EU trade commissioner Peter Mandelson will call on China to open its doors to European goods or face the threat of rising protectionism.

Speaking at an EU-China trade conference in Brussels on Friday, Mandelson will urge Beijing to clamp down on infringements of European intellectual property rights and remove the barriers to EU companies wanting to establish in China.

“China must move faster to meet its outstanding WTO commitments and better protect intellectual property rights or risk a backlash in Europe against its perceived power as a trader,” Mandelson says in an interview with The Parliament Magazine to be published on July 10.

The British commissioner still believes that a mutually beneficial trade agreement can be reached with China, despite a worsening of relations following a succession of anti-dumping decisions by Brussels on clothes and shoes.

And a move to impose further anti-dumping measures, this time on plastic bags, will do little to improve Mandelson’s standing with his Chinese counterparts.

Mandelson remains defiant that the measures are necessary. “Using the anti-dumping tool is not protectionism, it is about ensuring that trade is competitive but fair,” he says.

“The multilateral trading system does have inbuilt safeguards to be used when countries are topping up their fair competitive advantage with unfair state intervention or trade distorting subsidies.”

But the Chinese are puzzled by the commissioner’s “inconsistent” approach.

“Mandelson can’t pursue a consistent trade policy. Last year he warned the EU against anti-dumping measures but now he has gone ahead with tariffs on shoes,” says Mei Xinyu, a Chinese economist, also speaking to The Parliament Magazine.

EU officials should spend more time getting to know China, and the way it works, before taking knee-jerk decisions on tariffs, he says.

“Why should we listen to EU officials who cannot even understand our language?”

Chinese textile makers argue that the tariffs are hurting China’s poorest citizens the most.

“China may be developing rapidly, but it is still a developing country. Most European people don’t know how poor villagers are.
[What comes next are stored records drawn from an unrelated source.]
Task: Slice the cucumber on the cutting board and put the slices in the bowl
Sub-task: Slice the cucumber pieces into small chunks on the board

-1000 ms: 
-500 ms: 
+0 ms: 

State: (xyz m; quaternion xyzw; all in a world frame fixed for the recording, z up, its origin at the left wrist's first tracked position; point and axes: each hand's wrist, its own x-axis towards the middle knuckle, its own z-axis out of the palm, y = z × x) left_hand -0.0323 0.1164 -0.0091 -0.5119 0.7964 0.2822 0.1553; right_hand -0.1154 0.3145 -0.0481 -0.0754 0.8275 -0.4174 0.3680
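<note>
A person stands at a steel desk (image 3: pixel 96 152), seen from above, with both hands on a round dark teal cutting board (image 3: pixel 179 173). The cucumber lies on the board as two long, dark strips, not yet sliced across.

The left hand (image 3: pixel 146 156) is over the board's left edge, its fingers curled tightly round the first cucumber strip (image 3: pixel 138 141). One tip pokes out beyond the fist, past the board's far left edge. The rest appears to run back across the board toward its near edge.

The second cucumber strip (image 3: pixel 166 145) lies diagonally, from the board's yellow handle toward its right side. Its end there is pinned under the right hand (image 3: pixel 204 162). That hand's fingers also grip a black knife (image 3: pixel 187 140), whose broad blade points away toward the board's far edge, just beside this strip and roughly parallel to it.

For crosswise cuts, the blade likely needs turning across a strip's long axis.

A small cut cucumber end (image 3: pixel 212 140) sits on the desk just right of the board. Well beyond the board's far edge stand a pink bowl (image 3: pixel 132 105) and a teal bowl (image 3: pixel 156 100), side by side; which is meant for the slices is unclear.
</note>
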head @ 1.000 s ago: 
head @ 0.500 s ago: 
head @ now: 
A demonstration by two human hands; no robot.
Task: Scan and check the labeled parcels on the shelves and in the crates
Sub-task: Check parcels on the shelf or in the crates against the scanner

Working in textile factories are the jobs uneducated women can get,” Paul Zheng of the Beijing Guanghua Textile Group told the magazine.

But officials in Beijing echo Mandelson’s belief that an agreement can be reached.

“We hope that the EU will lift the duties, but if they don’t, we may be able to reach an agreement on lower tariffs that could satisfy both sides,” one Chinese official said.

“We don’t think [shoe tariffs] will hinder the relationship between the EU and China.”